Airplane tires on gravity box
View previous thread :: View next thread
   Forums List -> Machinery TalkMessage format
 
ccjersey
Posted 9/12/2024 13:17 (#10887974 - in reply to #10887929)
Subject: RE: Airplane tires on gravity box


Faunsdale, AL
You can buy them from GENSCO. I’ve run them a lot on front of tractors and have some on my old 400 bu grain cart. I keep that thing on hard ground, it never goes out in the field loaded!

They sell tires alone and tires already mounted that have had the bead cut down so they can be mounted tubeless on a regular drop center rim. They also have them on a two piece bolt together rim with tubes which is what you want where you aren’t running over thorns etc all the time.

You cannot run one of the cut down tires with a tube in it, because the rough surfaces left inside will eat a tube in short order. So they usually sell them as a “no flats” assembly on a standard drop center rim filled with a hefty dose of their stopleak. Truth is they’re seldom leak free forever, but work very well to keep you going all day through thorns etc that would ruin anything less than the airplane tires pretty fast.

Problem is when they leak, the tire is so stiff you may not realize it and start up in the morning and pop the tire off the bead after a few yards travel. Then you have to jack it up and get it reseated etc. if you check your tires every morning and add air if necessary before moving the tractor you can usually run all day over some of the roughest stuff imaginable. Only thing rugged-er would be to have them foamed.

I tried them on silage wagons because I could buy a tire mounted on a rim with stopleak for not much more than a Highway Special Firestone 11L-15 12 ply implement tire. They were ok but given how easy the Firestones were to dismount and replace etc, I finally used them exclusively on my existing rims. I always added the stopleak to all of them and I think it did help keep us rolling. We ran up to 9 wagons while chopping silage so (cheap) tires were a major source of downtime and aggravation!

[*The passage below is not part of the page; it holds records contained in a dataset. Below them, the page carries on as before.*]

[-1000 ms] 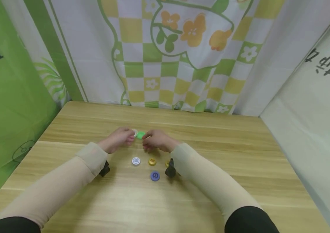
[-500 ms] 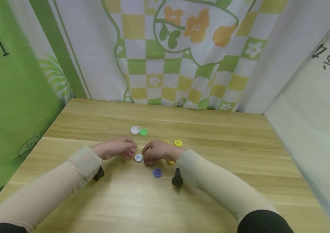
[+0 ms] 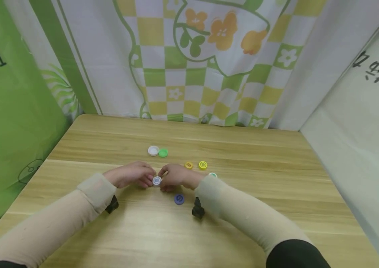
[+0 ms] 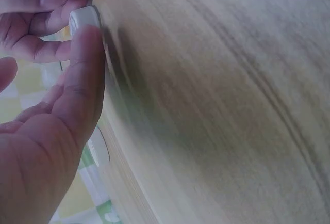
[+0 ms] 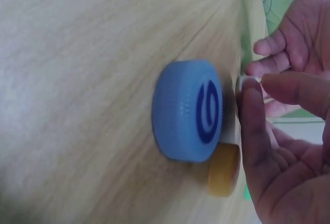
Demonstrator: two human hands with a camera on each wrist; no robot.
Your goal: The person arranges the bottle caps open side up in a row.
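White printed bottle cap (image 3: 157,180) between the two hands, above or on the wooden table (image 3: 142,230); whether it is lifted cannot be told. The right hand (image 3: 177,176) appears to pinch it between thumb and finger; the left hand (image 3: 135,175) brings a digit against its side, but whether a second finger opposes cannot be told. Good handling calls for light, level pressure from opposite sides, the printed face kept up, and the right hand kept clear of the nearby blue bottle cap (image 3: 179,199) and orange bottle cap (image 5: 223,171). Half a second earlier, the left fingertips stand apart from the white printed bottle cap; now both hands meet at it.
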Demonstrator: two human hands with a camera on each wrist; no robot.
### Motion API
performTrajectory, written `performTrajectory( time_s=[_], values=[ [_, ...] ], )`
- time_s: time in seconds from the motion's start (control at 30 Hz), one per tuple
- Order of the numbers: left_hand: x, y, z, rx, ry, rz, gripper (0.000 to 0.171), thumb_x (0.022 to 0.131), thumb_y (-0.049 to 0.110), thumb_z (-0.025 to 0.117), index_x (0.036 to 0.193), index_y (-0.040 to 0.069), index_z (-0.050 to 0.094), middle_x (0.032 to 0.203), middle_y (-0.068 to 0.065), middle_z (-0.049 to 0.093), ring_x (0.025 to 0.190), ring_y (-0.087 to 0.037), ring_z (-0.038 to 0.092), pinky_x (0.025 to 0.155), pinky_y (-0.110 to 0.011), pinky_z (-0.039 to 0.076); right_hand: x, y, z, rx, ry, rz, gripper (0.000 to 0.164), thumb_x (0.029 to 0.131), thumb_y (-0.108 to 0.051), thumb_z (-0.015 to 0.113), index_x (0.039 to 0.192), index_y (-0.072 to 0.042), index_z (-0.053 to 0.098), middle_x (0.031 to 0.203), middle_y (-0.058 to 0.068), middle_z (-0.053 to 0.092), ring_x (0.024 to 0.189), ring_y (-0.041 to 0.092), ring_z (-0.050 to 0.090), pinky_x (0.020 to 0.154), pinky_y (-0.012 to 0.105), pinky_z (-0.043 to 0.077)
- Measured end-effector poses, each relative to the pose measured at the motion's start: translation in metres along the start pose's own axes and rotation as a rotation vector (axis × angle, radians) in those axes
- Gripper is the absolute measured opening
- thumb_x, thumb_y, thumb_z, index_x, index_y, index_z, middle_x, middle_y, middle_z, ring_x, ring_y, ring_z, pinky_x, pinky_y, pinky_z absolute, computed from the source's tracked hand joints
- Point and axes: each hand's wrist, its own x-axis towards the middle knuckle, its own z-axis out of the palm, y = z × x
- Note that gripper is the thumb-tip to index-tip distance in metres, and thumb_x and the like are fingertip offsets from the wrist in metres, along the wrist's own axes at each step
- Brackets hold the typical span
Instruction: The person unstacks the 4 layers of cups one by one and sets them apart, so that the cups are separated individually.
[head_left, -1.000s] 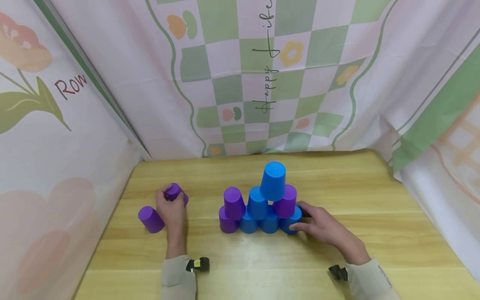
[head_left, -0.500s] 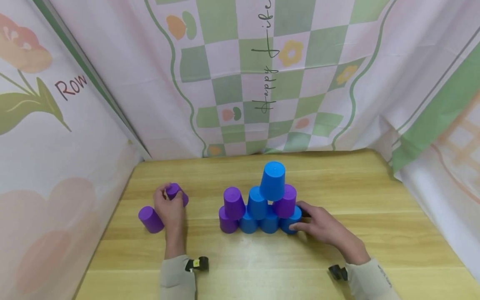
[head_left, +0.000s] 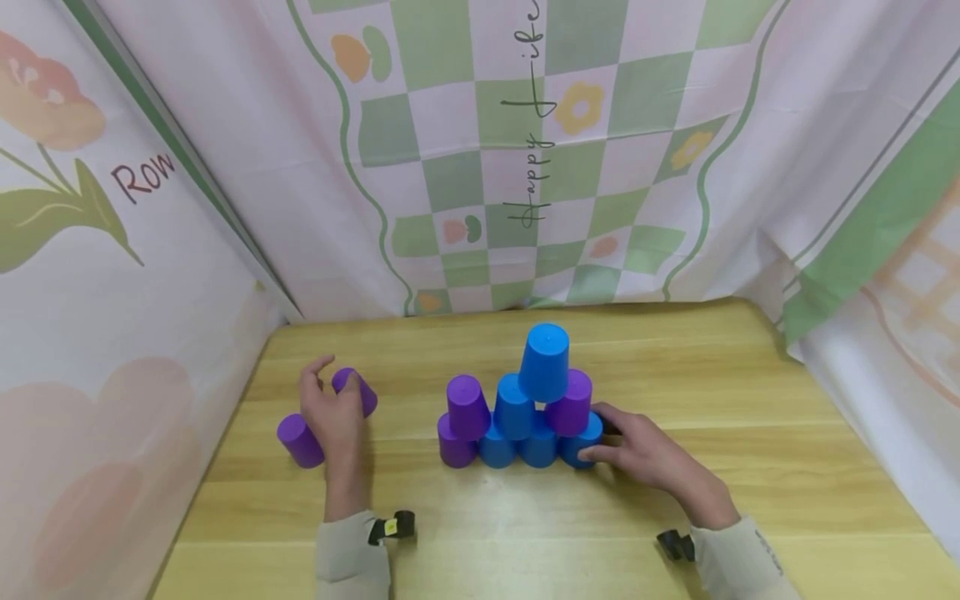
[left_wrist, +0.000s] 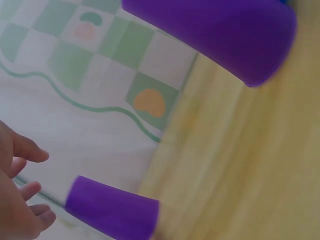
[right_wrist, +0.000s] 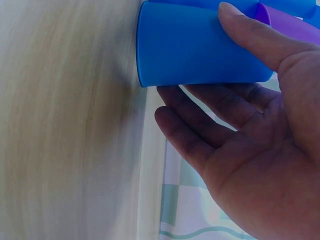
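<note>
My left hand (head_left: 333, 421) has its fingers spread beside an upside-down purple cup (head_left: 366, 400). In the head view the thumb overlaps that cup; in the left wrist view the fingers (left_wrist: 31, 190) show apart from the cup (left_wrist: 115, 207). A second purple cup (head_left: 302, 442) stands left of the hand. My right hand (head_left: 645, 450) holds the lower right blue cup (right_wrist: 200, 45) of a pyramid, thumb on its near side and fingers behind. Purple and blue cups form the lower rows, with one blue cup (head_left: 545, 362) on top.
The cups stand on a wooden table (head_left: 480, 533). A checked curtain (head_left: 510, 167) hangs behind the far edge, and a flowered cloth (head_left: 127, 333) closes off the left side. Black cameras sit at both wrists.
My left hand has opened, its fingers lifting off the purple cup, and shifted slightly left. The right hand and the pyramid have stayed put.
</note>
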Motion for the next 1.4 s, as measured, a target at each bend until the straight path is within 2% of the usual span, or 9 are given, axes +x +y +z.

Had 12.5L-16’s on a couple wagons and the Firestone price scared me enough that I bought some Carlyle(Carlisle?) tires. They seemed to be jinxed and none of them lasted long, but they were so few that I’m not sure it was the tires or just bad luck. I think we wound up buying Firestones to put on those in the end.

Firestone and others now offer radial implement tires that have a higher load rating than the best bias tires we were running back in the day. I would price them and compare to buying rims with Super single 22.5 take-offs.


Edited by ccjersey 9/12/2024 13:32
Top of the page Bottom of the page


Jump to forum :
Search this forum
Printer friendly version
E-mail a link to this thread

(Delete cookies)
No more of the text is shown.